=== EXERCISE DETAILS ===
Beneath this instruction is a listing. Transcribe from it only the stretch from the line with "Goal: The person" through the line with "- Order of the", both end lines included, exactly as written.

=== DATASET ENTRIES ===
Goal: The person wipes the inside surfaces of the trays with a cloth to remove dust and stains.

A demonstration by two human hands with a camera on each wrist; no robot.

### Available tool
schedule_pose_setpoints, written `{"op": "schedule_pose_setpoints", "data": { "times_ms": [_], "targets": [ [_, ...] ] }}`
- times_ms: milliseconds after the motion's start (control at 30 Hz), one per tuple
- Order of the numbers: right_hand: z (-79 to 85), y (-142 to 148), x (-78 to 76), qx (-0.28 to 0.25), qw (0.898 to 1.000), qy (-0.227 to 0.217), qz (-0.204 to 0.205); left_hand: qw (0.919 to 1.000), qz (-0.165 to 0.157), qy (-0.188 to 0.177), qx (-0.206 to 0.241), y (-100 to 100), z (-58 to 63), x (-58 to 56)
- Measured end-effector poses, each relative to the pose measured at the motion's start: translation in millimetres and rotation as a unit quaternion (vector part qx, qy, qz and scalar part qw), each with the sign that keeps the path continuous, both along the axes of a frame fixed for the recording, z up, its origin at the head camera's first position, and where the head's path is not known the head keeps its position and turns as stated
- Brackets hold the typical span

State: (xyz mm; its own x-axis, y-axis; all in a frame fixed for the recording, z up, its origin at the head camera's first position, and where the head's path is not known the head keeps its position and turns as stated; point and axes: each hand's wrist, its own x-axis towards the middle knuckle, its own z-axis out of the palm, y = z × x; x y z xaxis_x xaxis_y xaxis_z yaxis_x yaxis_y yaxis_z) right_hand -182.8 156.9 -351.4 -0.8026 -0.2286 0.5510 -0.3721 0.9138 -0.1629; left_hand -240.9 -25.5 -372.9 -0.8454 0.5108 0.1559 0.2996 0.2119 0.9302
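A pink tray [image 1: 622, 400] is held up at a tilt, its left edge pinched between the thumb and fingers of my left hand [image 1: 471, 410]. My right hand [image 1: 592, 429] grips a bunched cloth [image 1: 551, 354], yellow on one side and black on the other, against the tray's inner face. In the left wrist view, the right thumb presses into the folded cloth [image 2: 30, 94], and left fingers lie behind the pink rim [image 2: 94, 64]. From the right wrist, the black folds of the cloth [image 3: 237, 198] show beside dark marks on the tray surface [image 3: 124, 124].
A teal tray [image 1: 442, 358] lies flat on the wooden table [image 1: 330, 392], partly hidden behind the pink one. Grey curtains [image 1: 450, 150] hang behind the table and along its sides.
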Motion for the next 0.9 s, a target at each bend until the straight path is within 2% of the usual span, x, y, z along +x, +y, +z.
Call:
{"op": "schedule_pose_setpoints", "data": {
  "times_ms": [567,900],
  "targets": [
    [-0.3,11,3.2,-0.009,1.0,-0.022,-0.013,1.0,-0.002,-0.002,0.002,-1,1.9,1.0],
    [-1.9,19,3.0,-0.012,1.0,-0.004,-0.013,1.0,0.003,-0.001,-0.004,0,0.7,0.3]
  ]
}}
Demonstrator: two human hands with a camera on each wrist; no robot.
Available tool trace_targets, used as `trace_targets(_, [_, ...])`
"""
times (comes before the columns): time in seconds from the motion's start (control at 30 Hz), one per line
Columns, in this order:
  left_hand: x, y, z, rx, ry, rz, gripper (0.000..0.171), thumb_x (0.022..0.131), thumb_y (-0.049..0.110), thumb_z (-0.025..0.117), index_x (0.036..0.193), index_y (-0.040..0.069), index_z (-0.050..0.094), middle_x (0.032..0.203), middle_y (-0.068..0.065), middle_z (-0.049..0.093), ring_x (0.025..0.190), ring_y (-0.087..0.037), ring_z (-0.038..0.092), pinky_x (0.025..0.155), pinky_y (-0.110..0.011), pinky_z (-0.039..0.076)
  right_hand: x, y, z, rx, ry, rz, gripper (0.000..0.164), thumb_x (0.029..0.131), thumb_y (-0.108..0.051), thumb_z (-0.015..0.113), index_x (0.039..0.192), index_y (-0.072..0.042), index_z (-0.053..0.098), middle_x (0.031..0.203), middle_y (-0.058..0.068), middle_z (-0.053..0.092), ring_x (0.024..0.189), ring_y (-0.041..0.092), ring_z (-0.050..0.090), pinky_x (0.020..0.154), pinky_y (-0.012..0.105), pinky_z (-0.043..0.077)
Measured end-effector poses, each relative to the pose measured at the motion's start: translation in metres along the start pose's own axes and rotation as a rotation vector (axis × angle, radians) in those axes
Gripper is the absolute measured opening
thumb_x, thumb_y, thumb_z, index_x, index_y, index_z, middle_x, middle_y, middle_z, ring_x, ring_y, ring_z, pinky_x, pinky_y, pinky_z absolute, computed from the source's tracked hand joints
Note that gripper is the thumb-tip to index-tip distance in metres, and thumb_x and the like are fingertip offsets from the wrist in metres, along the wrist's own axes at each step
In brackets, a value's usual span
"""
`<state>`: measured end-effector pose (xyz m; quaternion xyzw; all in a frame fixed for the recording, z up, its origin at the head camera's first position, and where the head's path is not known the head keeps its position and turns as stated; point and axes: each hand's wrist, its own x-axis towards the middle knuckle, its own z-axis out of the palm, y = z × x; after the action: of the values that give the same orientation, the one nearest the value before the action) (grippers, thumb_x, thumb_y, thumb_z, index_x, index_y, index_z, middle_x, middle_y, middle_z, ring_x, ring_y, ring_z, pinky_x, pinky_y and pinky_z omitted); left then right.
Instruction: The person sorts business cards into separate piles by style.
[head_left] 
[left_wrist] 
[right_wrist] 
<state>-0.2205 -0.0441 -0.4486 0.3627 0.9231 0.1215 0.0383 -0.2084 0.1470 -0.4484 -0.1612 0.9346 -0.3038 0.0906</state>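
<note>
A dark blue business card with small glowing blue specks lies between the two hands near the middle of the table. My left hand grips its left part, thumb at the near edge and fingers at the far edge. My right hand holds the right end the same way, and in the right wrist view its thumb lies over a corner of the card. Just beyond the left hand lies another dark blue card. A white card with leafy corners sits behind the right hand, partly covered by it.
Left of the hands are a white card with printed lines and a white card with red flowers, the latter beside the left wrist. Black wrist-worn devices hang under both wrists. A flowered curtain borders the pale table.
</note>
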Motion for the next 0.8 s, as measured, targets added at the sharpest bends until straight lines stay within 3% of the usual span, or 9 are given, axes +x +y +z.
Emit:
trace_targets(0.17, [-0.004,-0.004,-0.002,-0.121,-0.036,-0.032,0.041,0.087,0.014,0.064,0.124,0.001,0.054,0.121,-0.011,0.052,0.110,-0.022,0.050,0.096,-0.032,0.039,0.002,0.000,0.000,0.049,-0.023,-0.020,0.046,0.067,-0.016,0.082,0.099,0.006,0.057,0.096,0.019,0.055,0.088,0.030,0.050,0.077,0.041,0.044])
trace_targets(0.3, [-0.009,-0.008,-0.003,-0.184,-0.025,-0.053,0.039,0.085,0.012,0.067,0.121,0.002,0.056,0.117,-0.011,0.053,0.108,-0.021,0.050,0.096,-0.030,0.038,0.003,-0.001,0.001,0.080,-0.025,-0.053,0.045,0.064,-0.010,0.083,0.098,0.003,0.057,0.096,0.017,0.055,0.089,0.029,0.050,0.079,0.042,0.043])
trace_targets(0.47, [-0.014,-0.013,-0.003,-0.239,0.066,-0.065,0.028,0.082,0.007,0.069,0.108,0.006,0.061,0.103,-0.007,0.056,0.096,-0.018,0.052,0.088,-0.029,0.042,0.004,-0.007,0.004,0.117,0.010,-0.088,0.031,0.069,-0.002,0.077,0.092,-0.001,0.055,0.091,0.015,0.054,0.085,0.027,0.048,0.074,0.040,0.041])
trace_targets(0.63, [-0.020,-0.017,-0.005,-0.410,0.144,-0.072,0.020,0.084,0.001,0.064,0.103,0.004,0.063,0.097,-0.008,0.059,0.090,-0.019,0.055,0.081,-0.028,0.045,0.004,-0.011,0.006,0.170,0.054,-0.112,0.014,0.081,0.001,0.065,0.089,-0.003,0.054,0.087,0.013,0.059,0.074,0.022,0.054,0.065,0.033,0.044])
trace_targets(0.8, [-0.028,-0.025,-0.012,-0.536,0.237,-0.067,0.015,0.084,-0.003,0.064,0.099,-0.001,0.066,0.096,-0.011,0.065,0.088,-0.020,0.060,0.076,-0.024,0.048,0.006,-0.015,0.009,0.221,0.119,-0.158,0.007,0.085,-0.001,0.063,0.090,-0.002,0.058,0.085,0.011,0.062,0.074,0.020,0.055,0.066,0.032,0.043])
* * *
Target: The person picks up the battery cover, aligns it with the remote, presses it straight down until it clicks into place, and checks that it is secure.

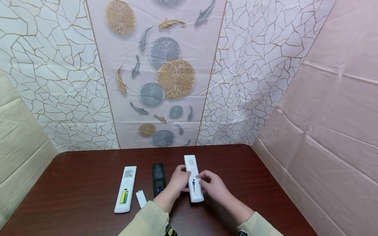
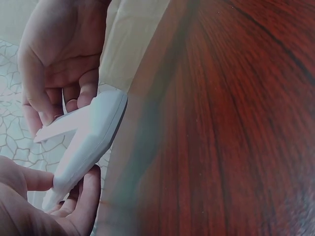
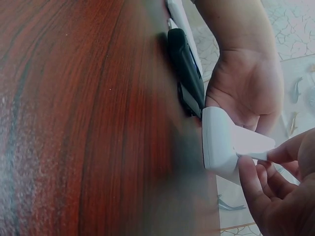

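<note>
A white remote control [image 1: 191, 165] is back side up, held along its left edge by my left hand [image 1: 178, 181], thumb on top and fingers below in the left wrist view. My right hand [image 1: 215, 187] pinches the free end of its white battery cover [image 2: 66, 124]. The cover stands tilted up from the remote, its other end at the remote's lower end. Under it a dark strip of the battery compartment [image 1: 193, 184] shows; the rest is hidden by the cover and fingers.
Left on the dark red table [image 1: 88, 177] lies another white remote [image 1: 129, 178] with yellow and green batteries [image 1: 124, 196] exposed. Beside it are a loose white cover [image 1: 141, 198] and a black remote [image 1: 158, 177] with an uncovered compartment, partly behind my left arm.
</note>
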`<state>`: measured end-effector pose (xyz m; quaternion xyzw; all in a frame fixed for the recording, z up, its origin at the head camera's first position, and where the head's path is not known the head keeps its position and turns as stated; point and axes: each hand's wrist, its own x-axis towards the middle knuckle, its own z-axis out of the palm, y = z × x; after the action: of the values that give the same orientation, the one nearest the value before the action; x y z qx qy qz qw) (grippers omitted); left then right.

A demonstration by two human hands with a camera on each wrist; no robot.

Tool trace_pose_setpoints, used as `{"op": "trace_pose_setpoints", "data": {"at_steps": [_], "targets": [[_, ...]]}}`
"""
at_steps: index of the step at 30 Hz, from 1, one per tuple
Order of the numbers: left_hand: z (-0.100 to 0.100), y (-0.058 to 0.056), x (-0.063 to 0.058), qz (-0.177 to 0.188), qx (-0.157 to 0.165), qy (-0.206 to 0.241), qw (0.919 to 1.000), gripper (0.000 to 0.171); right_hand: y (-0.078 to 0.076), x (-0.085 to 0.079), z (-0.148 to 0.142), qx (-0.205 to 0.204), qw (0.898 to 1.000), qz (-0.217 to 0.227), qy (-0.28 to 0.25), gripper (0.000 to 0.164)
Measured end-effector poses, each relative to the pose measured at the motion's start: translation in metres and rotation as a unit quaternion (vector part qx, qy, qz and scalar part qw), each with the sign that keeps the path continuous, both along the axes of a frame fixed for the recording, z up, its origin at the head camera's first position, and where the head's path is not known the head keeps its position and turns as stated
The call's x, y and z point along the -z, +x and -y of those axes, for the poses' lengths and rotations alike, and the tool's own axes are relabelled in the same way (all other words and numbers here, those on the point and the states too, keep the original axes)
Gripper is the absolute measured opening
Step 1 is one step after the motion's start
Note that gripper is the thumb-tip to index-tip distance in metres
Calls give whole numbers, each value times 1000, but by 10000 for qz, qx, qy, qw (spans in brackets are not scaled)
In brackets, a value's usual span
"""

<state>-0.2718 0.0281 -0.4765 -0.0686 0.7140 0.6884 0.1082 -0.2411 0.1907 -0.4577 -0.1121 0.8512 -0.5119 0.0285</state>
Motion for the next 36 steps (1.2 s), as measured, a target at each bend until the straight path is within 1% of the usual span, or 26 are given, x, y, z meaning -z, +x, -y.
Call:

=== SOLUTION TO THIS EXERCISE ===
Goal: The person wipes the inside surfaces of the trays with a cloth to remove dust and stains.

A demonstration by two human hands with a camera on each wrist; no robot.

### Available tool
schedule_pose_setpoints, written `{"op": "schedule_pose_setpoints", "data": { "times_ms": [_], "targets": [ [_, ...] ] }}`
- times_ms: milliseconds after the motion's start (control at 30 Hz), one per tuple
- Order of the numbers: right_hand: z (-79 to 85), y (-142 to 148), x (-78 to 76), qx (-0.28 to 0.25), qw (0.898 to 1.000), qy (-0.227 to 0.217), qz (-0.204 to 0.205); left_hand: qw (0.919 to 1.000), qz (-0.165 to 0.157), qy (-0.188 to 0.177), qx (-0.206 to 0.241), y (-100 to 100), z (-58 to 63), x (-58 to 56)

Nothing else is needed to complete the answer.